Whitley Castle (Epiacum) is a large, unusually shaped Roman fort (castra) north-west of the town of Alston, Cumbria, England. It is the highest stone-built Roman fort in Britain. The castrum, which was first built by the Roman Army early in the 2nd century AD, was partly demolished and rebuilt around 200 AD. It appears to have been sited to protect lead mining in the area as well as to support the border defences of Hadrian's Wall.
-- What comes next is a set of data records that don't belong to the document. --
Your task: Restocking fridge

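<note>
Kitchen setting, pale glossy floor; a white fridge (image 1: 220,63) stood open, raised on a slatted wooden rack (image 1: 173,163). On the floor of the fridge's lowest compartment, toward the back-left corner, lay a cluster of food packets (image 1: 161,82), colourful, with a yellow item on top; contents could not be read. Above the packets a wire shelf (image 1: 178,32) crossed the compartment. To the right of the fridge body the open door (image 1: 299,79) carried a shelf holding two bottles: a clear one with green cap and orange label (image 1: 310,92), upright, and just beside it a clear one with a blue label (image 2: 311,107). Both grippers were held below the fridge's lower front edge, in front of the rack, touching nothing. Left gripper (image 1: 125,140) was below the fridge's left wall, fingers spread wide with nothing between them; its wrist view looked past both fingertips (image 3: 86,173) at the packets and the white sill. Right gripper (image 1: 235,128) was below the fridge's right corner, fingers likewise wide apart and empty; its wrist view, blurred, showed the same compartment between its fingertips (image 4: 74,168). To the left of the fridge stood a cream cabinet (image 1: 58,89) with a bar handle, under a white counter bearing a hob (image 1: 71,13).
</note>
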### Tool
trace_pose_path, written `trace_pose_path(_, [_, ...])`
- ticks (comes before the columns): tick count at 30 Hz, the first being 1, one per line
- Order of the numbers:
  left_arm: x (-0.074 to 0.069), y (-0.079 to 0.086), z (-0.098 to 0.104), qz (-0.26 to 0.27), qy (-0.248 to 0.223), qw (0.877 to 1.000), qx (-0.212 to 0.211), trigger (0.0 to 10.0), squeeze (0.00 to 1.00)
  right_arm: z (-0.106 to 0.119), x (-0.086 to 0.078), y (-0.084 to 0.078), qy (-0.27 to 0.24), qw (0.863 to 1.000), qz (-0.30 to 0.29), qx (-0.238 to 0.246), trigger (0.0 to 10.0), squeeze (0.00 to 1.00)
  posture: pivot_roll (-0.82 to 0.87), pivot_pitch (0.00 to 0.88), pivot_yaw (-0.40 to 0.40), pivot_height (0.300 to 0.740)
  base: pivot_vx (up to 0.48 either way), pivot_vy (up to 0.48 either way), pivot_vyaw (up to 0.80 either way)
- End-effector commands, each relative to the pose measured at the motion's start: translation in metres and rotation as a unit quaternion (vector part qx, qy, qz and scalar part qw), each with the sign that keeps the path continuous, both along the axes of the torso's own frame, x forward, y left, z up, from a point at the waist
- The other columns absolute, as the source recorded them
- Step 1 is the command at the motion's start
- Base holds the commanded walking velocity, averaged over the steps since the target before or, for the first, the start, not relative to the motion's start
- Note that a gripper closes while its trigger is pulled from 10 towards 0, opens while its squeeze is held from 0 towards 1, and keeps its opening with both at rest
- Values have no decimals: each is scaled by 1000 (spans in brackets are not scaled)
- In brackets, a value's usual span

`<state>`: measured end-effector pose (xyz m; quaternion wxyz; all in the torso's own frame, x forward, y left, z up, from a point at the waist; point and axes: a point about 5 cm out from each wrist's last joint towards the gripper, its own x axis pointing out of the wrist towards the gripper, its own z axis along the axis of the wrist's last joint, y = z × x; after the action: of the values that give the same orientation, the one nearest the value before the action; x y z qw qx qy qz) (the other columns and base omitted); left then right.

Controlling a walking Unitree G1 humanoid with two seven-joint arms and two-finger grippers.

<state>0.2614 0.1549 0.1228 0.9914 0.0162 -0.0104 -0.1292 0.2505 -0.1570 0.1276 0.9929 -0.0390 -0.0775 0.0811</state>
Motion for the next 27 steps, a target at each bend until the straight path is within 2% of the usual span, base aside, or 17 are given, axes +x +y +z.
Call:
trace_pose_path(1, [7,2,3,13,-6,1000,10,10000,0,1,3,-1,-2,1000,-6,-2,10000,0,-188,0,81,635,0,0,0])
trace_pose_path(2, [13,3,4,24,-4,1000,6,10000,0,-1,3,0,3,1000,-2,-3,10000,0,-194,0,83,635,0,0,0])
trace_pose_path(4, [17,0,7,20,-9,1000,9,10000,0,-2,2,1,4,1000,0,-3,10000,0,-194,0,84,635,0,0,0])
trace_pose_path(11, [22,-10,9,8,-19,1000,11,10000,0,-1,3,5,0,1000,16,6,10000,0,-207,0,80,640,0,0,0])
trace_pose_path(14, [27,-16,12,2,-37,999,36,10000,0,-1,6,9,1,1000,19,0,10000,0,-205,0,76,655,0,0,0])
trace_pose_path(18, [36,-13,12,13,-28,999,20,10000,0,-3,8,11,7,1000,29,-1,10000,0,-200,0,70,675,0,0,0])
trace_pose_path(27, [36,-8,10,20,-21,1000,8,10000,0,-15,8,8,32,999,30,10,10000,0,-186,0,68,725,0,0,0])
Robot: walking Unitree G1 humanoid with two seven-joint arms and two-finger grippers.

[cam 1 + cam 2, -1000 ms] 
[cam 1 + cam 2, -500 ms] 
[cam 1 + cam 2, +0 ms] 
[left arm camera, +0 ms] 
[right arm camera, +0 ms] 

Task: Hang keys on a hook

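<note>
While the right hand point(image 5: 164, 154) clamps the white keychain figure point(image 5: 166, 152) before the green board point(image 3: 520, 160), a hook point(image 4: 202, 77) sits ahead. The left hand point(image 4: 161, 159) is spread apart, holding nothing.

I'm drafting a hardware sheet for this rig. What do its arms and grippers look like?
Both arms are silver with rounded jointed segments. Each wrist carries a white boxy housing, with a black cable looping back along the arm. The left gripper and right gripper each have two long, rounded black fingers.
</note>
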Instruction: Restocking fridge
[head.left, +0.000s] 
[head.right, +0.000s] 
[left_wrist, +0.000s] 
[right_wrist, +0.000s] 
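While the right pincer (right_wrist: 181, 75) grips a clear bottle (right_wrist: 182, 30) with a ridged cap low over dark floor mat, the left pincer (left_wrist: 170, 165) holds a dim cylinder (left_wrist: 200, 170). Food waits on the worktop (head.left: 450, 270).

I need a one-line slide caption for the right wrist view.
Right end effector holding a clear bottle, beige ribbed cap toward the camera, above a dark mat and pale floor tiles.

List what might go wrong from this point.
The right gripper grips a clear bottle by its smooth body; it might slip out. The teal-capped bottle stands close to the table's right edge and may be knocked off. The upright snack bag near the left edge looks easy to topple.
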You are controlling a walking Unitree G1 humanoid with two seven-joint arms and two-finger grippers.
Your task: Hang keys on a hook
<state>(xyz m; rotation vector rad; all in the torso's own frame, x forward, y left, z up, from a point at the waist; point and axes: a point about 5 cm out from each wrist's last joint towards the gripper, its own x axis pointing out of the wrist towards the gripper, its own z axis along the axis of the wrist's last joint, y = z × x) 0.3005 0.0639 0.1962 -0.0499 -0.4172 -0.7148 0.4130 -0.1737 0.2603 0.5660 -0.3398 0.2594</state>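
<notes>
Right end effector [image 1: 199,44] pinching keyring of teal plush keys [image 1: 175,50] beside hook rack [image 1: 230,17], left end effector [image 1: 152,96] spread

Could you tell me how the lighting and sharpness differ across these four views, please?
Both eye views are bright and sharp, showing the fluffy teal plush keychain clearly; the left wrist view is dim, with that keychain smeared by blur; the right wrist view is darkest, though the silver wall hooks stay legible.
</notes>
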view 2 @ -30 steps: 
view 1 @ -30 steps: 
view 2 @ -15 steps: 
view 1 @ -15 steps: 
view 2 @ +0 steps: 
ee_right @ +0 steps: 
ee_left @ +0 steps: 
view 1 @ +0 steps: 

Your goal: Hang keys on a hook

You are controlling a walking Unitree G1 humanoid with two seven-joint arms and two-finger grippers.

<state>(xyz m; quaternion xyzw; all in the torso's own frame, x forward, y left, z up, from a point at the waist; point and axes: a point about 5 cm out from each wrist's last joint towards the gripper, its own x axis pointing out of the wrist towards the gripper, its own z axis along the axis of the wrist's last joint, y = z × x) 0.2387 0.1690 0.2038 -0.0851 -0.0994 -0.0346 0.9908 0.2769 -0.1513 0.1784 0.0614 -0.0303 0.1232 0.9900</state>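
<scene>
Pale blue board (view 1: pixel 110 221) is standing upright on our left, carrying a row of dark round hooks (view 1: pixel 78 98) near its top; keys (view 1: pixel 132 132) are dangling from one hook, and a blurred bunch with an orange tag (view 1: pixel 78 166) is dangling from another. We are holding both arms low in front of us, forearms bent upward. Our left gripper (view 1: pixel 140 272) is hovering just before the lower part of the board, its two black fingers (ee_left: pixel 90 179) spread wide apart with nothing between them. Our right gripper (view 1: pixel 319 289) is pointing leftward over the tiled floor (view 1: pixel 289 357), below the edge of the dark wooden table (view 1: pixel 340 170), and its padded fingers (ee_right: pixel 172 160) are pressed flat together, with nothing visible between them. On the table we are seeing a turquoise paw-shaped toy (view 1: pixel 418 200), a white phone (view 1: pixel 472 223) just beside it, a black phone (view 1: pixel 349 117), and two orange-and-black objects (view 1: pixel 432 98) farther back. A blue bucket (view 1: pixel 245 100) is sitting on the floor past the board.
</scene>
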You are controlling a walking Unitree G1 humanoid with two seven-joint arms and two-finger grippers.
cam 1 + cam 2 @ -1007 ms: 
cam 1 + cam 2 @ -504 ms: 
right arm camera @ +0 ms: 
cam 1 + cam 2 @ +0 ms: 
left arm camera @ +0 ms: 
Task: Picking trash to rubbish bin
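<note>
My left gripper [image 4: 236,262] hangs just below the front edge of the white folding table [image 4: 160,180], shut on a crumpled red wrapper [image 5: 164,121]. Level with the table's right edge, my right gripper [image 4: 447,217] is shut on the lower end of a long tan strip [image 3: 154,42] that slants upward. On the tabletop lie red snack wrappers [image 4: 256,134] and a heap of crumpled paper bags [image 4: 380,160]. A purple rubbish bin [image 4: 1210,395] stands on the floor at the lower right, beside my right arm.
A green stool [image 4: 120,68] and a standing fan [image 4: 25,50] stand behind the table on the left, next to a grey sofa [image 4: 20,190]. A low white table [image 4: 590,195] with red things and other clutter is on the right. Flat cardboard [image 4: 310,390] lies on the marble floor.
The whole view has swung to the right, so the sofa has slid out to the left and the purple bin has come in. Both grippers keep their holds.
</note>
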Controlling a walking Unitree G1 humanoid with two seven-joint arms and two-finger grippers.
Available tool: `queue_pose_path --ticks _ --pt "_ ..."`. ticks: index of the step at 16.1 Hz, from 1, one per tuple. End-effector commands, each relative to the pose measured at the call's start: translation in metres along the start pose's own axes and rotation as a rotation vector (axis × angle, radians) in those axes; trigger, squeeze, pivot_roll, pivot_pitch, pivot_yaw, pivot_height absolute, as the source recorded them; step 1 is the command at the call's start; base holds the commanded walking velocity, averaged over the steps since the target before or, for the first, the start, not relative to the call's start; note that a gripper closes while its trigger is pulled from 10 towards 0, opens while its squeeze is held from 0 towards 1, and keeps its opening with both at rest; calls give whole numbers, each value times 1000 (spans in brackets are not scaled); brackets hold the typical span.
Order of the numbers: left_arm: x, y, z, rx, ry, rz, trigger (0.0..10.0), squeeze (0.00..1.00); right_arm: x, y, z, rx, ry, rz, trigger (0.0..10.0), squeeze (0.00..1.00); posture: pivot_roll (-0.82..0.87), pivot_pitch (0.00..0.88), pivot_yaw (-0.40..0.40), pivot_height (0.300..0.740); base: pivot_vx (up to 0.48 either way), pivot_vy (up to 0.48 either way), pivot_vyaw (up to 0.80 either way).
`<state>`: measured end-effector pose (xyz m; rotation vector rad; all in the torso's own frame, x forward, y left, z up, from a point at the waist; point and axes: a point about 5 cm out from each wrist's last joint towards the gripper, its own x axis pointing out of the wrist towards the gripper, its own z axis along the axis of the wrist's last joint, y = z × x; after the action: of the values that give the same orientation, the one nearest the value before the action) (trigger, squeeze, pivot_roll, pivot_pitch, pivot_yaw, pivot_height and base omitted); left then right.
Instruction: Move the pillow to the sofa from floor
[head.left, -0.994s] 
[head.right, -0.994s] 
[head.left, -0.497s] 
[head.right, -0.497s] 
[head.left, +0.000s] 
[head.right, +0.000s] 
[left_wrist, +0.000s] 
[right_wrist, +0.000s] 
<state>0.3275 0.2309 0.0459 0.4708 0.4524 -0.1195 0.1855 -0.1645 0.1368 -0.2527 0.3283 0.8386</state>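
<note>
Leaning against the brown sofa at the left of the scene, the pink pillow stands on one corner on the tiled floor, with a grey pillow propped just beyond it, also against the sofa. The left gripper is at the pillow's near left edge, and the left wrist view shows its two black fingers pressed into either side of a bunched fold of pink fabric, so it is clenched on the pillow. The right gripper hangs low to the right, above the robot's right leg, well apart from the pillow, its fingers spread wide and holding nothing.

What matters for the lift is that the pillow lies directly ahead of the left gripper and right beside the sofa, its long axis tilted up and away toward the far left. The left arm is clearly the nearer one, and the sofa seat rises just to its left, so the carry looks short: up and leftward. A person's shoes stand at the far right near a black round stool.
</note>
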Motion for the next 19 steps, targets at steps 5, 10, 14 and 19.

Unlike most Roman forts that have a "playing-card shape" (rectangular with rounded corners), Whitley Castle is lozenge-shaped to fit the site. Numerous banks and ditches ring the stone ramparts, making it among the most complex defensive earthworks of any fort known in the Roman Empire.

The site was surveyed by the geologist Thomas Sopwith in the 19th century and the historian R. G. Collingwood in the 20th century. In 2012, a geophysics survey was conducted by a team from Durham University but it has not been fully excavated. Among finds at the fort are altars with inscriptions to Hercules by Legio VI Victrix (normally stationed at Eboracum [York]) and to Apollo by the 2nd Cohort of Nervians, the garrison of auxiliaries. Other finds include a midden containing shoes; coins, fragments of Samian pottery, beads, nails, and a bronze handle shaped like a dolphin.

==Toponym==

Although its English name is Whitley Castle, the Romans knew the fort as Epiacum. It is named in Ptolemy's Geography as the first town in the lands of Brigantes tribe in northeastern England. Its Latin name probably comes from a local British name *Epiakon "the property, or estate of Epios", Latinised as Epius. Epios may have been a local leader or chieftain of the Brigantes tribe. (Note: The suffix -acum is a widespread place name element in Brittany, the south-west of France and other regions including Wales, Cornwall and Ireland. It appears to be Gallic or Celtic (not Latin) in origin and it often indicates the land belonging to a named person. Its distribution and meaning are discussed in detail on the French Wikipedia at Suffixe -acum.)

==Location==

Whitley Castle is about 1000 ft above sea level in the Pennine hills on the southern edge of Northumberland near its border with Cumbria. It lies to the west of the modern A689 road beside the Pennine Way long-distance footpath. During the Roman era, Epiacum was situated about 15 miles south of Hadrian's Wall and 20 mi north of the main road which ran between Luguvalium (Carlisle) in the northwest and Eboracum (York) in the southeast.

Whitley Castle is one of the most isolated Roman sites in Britain, which may help to explain both why it remains largely unexcavated as of 2018 and why so much of it has survived. The site is a lozenge-shaped spur of high ground on Castle Nook hill farm, under permanent pasture for sheep. The fort remains lie under the grass, and are most clearly seen in aerial photographs. The Roman fort itself covers about 4 acre; outside it is a system of concentric defensive ditches.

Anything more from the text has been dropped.